One thing I’ll need to look out for is telegraphing secrets. The number of secrets is indicated at the end of the level, and based on the play-tester’s feedback, they seemed to have spent a lot of time running against walls trying to find them. There is one secret in the level 1-1 that I thought was telegraphed well, and I can confirm that the player found them all. But I will concede the others required the player to make a leap of faith, and fall into an area that the player will usually want to avoid, which is pretty unfair. So I’ll need to fix that.

Ugh, dealing with financial institutions is so annoying. Forms, solicitors, settlements; everything’s more complicated than it first appears.
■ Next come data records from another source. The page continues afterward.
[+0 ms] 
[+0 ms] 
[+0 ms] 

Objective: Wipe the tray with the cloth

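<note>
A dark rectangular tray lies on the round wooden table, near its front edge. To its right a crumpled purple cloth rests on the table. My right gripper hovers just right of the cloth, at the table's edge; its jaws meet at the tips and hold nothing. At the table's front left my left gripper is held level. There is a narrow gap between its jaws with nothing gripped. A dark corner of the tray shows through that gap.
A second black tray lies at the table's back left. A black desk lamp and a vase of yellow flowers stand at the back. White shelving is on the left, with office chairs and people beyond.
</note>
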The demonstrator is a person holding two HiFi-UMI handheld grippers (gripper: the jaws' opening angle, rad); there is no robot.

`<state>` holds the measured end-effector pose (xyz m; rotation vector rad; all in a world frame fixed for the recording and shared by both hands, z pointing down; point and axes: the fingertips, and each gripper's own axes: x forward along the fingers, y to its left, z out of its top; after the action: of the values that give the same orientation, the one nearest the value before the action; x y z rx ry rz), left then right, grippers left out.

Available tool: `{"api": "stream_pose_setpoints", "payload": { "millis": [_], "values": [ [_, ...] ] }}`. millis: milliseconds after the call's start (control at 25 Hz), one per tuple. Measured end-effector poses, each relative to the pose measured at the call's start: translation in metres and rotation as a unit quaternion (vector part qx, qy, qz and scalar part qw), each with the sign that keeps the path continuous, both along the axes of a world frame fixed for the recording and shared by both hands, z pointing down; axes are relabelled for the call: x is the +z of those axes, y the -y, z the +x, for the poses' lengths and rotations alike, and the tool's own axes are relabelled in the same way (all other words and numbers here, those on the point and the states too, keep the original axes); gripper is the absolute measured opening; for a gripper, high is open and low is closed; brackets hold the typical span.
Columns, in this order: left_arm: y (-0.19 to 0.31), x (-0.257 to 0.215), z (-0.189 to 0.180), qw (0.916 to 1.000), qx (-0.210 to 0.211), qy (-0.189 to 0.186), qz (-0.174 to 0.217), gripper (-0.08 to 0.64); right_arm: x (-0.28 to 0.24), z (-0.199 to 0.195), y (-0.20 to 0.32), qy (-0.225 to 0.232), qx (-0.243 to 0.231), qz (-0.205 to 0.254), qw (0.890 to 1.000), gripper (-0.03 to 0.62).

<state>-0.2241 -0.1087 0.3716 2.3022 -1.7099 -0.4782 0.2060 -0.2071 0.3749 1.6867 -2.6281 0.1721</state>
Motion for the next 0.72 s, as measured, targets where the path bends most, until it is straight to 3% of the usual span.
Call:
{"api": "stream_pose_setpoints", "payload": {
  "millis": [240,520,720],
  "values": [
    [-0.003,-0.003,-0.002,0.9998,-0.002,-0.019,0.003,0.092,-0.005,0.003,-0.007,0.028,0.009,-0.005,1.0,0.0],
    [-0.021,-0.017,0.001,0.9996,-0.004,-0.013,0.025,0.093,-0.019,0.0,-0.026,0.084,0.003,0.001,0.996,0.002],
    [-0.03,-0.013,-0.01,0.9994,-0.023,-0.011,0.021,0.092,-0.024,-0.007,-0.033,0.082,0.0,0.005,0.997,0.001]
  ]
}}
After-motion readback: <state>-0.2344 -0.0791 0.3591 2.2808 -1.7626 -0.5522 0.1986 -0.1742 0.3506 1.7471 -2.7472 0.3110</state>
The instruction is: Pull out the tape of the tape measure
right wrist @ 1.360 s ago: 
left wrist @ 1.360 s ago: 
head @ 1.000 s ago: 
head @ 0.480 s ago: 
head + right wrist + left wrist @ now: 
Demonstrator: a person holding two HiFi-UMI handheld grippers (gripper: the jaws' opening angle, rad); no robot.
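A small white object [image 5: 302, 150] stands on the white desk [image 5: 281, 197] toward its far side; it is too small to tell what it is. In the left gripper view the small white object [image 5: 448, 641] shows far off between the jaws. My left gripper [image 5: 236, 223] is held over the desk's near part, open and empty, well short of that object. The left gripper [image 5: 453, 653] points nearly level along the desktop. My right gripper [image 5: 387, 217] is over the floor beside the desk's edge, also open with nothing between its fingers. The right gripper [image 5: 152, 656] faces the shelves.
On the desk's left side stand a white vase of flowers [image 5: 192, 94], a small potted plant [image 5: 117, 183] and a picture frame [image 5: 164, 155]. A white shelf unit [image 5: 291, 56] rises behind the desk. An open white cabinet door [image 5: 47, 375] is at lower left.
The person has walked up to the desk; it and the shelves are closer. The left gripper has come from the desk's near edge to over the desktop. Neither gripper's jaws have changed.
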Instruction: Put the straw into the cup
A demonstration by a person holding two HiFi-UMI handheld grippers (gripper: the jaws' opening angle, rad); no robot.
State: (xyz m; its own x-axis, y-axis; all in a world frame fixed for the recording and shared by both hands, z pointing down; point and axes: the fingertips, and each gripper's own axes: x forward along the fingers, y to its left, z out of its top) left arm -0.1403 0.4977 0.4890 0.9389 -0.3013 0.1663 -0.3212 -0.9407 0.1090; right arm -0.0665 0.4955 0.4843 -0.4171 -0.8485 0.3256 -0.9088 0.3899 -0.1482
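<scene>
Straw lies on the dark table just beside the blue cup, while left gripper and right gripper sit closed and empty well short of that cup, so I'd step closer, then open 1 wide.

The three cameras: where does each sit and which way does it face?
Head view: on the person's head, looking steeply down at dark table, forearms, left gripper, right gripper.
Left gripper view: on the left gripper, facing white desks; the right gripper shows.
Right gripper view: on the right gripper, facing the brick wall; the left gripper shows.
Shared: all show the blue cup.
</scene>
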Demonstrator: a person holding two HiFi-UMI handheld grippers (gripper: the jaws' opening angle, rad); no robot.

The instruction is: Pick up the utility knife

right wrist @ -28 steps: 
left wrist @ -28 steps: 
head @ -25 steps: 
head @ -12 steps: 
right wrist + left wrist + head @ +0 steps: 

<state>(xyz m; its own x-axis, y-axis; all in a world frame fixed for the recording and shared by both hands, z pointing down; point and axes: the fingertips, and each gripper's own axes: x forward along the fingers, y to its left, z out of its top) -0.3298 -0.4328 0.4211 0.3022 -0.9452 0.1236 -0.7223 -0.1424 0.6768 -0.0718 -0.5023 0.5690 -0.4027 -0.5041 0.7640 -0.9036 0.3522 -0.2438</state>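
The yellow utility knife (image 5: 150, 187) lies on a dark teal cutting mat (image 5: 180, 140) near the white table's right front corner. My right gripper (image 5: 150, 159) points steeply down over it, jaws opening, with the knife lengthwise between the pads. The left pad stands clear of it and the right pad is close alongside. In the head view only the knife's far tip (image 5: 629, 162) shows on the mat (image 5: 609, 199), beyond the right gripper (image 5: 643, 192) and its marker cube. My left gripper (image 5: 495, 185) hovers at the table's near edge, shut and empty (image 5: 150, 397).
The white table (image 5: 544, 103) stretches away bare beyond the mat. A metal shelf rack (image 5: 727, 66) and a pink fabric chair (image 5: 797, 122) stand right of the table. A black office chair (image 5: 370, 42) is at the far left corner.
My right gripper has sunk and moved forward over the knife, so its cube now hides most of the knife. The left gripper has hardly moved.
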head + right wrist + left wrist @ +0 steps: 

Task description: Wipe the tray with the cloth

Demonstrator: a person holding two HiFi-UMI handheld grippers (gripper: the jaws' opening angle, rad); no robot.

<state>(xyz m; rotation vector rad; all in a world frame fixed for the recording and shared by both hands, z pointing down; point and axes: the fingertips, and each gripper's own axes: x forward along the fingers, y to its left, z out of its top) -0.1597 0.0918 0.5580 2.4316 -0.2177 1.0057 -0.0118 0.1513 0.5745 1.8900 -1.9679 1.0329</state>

Apple’s style of public writing is so grating. I’m sorry, but seeing thoughts written in a way to suggest that they’re made by someone who is “just a regular person” comes off as patronising when it’s backed by a three trillion dollar company. I just can’t suspend disbelief in thinking that these are genuine, off-the-cuff comments.

Saw my barista put a few coffee beans in the chocolate shaker when he refilled it this morning. He says that it helps break up the clumps of chocolate powder that form near the bottom. That’s brilliant! I’m going to do this when I get home.